MadSci Network: Earth Sciences |
Dear Hannah, The website for you is the Paleomap Project, located at http://www.scotese.com/ Use the “Earth History” hotlink on the Paleomap Project website which lets you select and view maps of where the continents were for each geological period going back to the Late Proterozoic, 650 million years ago. There are other fascinating things you can do on the Paleomap Project website too. See what you can learn by exploring it. Pangea was not the first supercontinent in the Earth’s history. There was a much older supercontinent called Rodinia which formed about 1.1 billion years ago, and which broke up in the Late Proterozoic. The continents which split away from Rodinia drifted during the Paleozoic Era until they collided to form the southern supercontinent called Gondwana and the northern supercontinent called Laurasia. Gondwana and Laurasia then came together by the end of the Carboniferous Period to form Pangea. The Paleomap Project will take you back to the time when Rodinia was breaking up. Our knowledge of where the continents were and what they looked like is pretty good for Pangea and the more recent geological past since Pangea broke up. Our knowledge becomes less good before Pangea because the geological evidence on which we base reconstructions of the movements of the ancient continents becomes less reliable the further back in time we go. But we still have a pretty good idea of how the continents wandered over the Earth back as far as Rodinia. Before Rodinia we do not know what the continents looked like.
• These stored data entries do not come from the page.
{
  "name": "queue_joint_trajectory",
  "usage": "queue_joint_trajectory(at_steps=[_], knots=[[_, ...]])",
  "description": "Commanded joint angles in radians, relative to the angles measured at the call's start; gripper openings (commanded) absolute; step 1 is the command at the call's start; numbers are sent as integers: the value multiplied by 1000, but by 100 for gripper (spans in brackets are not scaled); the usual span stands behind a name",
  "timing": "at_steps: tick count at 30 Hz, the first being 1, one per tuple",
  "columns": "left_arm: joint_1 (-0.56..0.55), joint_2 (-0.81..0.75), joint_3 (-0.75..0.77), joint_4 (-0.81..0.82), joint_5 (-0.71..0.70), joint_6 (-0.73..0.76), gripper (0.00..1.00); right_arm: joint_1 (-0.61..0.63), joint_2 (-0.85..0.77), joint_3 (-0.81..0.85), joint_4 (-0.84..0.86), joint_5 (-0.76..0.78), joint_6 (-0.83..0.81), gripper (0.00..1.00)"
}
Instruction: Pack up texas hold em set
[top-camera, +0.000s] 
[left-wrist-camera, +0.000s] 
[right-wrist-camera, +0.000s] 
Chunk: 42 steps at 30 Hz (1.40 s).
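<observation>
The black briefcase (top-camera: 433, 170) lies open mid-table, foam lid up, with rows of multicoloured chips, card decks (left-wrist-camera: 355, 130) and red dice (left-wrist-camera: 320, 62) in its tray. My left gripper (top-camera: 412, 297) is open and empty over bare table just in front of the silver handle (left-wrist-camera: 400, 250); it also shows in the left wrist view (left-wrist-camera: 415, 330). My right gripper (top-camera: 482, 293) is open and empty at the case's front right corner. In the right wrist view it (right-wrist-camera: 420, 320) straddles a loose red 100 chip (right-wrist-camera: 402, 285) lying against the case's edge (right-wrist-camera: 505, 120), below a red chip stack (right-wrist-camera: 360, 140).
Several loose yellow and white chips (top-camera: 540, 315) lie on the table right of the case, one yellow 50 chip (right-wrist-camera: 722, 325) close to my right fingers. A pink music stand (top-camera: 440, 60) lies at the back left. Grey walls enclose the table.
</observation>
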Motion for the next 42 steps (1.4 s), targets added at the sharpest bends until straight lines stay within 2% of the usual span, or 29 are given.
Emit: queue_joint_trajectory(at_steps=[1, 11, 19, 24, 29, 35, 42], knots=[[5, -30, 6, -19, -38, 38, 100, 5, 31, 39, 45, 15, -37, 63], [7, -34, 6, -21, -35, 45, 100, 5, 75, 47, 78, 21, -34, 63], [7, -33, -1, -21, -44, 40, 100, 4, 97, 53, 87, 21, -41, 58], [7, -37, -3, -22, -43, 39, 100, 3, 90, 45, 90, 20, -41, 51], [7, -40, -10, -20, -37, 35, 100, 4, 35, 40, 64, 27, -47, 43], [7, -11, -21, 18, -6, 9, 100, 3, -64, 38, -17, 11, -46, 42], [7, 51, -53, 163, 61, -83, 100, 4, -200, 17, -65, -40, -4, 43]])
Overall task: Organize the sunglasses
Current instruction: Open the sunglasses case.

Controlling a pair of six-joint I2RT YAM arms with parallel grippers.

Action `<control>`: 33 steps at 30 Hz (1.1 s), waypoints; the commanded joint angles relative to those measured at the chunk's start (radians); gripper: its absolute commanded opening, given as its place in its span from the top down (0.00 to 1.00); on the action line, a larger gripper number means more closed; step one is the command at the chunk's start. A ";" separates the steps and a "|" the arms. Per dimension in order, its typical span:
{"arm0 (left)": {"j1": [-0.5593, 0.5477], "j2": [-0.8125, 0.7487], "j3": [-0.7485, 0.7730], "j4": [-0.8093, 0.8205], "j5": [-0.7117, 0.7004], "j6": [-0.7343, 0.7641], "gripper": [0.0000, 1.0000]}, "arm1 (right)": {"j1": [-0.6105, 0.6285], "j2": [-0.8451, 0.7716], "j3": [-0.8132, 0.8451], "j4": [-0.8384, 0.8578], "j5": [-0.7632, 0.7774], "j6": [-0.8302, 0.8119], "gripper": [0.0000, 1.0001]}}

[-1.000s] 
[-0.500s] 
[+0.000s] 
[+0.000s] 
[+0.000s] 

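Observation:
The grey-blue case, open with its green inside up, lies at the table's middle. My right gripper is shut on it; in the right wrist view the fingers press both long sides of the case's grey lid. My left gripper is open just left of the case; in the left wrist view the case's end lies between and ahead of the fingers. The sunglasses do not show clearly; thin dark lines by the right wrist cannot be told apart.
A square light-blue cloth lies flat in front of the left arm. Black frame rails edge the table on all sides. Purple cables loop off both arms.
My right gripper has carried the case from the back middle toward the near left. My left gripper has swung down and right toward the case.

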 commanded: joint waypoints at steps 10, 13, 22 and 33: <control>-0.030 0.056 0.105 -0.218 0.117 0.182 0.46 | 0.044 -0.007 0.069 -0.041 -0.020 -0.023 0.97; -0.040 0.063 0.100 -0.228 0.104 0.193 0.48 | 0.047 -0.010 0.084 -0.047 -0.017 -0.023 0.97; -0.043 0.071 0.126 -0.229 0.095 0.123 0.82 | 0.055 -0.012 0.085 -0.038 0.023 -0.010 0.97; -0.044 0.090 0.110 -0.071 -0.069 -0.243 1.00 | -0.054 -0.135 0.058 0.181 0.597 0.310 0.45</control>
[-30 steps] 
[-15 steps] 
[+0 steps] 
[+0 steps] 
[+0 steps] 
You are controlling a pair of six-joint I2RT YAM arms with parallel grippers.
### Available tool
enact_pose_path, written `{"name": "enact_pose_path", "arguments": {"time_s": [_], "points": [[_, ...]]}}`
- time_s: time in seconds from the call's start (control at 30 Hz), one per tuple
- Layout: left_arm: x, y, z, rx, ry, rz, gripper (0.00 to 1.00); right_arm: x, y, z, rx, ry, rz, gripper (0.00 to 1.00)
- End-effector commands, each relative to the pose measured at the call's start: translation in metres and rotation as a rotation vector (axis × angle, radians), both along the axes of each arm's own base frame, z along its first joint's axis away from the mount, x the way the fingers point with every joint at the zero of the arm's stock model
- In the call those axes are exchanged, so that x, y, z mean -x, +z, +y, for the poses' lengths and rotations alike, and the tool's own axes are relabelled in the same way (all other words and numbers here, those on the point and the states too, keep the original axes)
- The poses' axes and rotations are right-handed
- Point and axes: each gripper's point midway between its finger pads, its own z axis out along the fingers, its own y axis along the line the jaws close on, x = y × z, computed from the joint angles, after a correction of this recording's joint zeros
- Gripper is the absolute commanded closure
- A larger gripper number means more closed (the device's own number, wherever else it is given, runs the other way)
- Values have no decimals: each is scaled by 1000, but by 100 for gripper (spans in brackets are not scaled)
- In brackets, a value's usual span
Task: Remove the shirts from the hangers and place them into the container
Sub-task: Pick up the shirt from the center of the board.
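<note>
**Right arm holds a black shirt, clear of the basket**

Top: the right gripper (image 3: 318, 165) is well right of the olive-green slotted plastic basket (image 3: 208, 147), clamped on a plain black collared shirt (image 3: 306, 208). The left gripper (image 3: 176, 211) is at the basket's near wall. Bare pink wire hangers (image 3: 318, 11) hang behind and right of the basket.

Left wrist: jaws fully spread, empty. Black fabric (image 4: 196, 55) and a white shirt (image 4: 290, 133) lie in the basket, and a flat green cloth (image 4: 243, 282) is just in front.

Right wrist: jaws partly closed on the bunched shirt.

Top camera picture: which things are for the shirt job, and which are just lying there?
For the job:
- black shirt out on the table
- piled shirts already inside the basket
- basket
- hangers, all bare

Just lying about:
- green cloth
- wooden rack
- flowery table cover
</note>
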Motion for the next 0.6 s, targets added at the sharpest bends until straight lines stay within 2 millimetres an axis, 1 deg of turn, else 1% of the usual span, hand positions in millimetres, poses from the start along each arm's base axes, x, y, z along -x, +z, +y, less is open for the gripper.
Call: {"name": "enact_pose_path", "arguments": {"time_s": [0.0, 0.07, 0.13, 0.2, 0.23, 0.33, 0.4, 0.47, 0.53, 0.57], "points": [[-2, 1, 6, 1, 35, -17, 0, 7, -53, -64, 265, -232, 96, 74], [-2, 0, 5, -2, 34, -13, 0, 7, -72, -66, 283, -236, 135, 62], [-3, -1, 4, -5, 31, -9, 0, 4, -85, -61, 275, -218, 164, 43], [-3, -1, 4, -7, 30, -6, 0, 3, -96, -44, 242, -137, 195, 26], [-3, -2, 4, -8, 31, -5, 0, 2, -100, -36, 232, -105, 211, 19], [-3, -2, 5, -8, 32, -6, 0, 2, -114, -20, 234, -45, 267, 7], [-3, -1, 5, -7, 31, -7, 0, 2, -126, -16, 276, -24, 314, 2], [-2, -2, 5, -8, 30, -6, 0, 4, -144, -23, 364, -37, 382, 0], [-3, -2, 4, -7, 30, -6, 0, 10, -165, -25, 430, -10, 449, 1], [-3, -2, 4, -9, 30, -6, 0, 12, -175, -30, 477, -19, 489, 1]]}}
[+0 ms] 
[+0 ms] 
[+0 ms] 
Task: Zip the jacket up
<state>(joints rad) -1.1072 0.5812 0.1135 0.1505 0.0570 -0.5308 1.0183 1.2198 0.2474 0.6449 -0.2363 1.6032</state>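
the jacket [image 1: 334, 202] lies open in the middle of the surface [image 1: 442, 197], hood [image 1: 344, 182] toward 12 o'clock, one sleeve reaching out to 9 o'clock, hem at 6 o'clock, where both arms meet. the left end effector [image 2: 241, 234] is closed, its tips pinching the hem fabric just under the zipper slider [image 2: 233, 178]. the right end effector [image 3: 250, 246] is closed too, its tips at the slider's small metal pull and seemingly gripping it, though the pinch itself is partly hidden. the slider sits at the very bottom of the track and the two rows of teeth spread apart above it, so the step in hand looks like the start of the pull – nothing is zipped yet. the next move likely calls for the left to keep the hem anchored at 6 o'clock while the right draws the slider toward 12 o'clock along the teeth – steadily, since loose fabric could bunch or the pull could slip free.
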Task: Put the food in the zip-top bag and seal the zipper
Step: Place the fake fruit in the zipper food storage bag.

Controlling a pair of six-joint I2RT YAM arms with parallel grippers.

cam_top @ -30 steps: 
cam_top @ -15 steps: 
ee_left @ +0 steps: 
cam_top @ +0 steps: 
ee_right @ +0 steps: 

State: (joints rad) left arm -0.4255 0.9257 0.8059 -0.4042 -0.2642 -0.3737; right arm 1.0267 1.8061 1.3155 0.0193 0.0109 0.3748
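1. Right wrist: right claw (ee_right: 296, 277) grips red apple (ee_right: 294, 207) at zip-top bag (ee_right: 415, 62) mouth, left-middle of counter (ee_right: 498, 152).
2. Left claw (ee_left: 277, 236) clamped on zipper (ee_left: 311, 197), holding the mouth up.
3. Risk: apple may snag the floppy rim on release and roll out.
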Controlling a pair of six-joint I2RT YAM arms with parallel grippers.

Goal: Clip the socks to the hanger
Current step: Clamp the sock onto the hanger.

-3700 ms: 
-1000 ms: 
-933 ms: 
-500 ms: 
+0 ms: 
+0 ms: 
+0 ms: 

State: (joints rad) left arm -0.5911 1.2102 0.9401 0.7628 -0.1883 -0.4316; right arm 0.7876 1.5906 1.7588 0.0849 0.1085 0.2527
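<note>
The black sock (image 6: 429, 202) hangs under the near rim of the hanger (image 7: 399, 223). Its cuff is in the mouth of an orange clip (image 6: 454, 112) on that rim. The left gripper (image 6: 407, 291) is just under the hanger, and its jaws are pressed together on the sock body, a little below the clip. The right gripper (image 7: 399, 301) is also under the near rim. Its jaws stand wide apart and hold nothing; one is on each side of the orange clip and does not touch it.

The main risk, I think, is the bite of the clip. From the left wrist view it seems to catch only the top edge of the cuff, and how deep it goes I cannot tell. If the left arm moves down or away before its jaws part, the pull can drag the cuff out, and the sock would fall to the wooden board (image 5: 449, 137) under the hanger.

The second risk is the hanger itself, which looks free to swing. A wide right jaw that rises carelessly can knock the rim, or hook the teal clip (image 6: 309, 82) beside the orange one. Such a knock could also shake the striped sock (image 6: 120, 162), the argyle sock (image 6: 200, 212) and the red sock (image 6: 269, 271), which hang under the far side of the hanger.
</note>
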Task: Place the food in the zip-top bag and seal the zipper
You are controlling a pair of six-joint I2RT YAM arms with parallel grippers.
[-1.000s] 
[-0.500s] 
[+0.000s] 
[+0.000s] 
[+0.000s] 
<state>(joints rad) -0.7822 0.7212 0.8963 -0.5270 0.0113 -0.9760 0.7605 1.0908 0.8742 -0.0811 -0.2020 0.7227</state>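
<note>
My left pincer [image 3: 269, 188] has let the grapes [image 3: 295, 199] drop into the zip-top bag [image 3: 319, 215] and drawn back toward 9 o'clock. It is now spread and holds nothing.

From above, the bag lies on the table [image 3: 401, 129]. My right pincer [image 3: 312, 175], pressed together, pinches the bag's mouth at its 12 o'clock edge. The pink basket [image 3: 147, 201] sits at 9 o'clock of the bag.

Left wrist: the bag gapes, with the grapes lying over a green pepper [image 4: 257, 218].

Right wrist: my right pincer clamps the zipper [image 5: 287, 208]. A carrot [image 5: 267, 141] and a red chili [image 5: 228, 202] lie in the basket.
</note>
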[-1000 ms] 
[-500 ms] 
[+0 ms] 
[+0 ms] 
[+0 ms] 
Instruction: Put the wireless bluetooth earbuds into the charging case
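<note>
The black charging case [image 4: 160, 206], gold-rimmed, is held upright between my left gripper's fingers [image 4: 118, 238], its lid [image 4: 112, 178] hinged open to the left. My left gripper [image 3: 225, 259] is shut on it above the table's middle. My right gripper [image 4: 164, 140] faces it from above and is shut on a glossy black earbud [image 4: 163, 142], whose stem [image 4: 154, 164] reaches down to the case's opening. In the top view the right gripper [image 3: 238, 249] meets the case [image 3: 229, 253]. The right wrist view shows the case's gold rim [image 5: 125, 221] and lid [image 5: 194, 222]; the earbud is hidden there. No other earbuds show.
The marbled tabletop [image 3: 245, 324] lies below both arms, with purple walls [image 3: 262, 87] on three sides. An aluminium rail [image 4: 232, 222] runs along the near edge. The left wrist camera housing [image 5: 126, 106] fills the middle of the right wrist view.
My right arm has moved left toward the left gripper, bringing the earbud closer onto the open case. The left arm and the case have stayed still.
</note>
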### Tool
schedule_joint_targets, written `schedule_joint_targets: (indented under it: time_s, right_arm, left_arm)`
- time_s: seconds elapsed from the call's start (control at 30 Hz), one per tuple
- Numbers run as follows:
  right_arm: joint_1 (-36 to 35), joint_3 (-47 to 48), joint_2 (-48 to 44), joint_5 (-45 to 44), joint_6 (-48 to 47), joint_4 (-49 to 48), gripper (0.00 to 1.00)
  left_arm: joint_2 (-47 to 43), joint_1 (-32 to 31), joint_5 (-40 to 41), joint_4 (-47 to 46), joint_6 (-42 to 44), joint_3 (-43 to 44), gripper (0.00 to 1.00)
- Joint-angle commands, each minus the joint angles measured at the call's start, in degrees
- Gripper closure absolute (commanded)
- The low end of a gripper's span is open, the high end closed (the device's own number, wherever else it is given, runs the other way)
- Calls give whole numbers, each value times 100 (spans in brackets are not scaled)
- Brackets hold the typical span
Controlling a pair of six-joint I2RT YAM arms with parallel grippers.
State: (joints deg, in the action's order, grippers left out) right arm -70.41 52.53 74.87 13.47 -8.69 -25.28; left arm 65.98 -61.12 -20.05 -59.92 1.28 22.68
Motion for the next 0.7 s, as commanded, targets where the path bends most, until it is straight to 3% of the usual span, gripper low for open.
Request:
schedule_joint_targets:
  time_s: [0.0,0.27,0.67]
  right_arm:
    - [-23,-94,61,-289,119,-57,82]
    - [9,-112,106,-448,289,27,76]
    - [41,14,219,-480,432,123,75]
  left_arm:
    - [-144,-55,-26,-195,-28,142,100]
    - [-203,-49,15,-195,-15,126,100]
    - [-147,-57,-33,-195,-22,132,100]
We think that the land masses that existed in these very early times were smaller and more numerous than the continents after Rodinia. Going back as far as 4 billion years ago or more, I imagine the Earth covered by a global ocean, with volcanic island chains as the only land. Over hundreds of millions of years these island chains, which would have moved around on the Earth’s surface as the tectonic plates moved, collided to form larger land masses. Finally these collisions created Rodinia. I hope this answers your question, and I hope you enjoy using the Paleomap Project. Kind regards, David Scarboro
Try the links in the MadSci Library for more information on Earth Sciences.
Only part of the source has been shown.